> YOUR OBJECTIVE: Report every line from the material that contains the word "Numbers".

> SUPPLIED DATA:

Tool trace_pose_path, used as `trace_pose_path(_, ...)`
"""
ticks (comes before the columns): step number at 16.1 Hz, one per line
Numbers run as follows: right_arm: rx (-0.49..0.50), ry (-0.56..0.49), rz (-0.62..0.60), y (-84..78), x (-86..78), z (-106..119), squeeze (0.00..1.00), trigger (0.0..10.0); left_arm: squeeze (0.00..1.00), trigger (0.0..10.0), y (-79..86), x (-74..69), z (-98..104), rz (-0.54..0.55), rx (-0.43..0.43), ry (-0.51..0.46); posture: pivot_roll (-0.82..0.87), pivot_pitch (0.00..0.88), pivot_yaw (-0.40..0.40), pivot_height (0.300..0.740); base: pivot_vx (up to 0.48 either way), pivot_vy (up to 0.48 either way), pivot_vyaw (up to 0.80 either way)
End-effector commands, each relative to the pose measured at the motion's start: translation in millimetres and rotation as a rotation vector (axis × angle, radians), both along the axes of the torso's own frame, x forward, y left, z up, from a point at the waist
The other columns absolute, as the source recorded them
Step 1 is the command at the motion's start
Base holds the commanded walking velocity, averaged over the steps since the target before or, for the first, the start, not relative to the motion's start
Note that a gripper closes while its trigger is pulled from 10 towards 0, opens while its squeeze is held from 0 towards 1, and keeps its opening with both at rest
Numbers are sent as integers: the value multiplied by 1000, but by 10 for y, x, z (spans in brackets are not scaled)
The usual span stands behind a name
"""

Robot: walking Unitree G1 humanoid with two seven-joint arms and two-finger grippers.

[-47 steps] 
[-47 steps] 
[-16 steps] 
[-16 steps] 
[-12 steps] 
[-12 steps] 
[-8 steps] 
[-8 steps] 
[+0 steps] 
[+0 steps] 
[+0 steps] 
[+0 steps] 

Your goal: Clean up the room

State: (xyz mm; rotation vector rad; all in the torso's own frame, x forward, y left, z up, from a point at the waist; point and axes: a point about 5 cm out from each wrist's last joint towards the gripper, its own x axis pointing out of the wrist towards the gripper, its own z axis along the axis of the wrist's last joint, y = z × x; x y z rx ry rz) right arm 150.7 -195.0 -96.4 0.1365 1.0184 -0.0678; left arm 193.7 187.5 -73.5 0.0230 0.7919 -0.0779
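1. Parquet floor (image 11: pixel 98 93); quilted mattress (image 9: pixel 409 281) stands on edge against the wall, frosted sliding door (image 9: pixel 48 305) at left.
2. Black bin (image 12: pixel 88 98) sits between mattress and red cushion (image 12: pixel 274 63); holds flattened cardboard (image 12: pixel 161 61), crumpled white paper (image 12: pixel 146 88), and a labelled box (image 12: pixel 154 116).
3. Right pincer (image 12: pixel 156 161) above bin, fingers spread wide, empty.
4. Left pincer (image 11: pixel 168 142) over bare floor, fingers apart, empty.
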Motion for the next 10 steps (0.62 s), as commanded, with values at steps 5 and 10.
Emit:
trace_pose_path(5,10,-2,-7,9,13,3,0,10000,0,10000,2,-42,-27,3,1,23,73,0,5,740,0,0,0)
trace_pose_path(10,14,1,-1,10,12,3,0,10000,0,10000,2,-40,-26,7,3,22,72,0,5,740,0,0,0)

> SOLVED EXERCISE:
Numbers run as follows: right_arm: rx (-0.49..0.50), ry (-0.56..0.49), rz (-0.62..0.60), y (-84..78), x (-86..78), z (-106..119), squeeze (0.00..1.00), trigger (0.0..10.0); left_arm: squeeze (0.00..1.00), trigger (0.0..10.0), y (-79..86), x (-74..69), z (-98..104), rz (-0.54..0.55), rx (-0.43..0.43), ry (-0.51..0.46); posture: pivot_roll (-0.82..0.87), pivot_pitch (0.00..0.88), pivot_yaw (-0.40..0.40), pivot_height (0.300..0.740); base: pivot_vx (up to 0.48 either way), pivot_vy (up to 0.48 either way), pivot_vyaw (up to 0.80 either way)
Numbers are sent as integers: the value multiplied by 1000, but by 10 for y, x, z (spans in brackets are not scaled)

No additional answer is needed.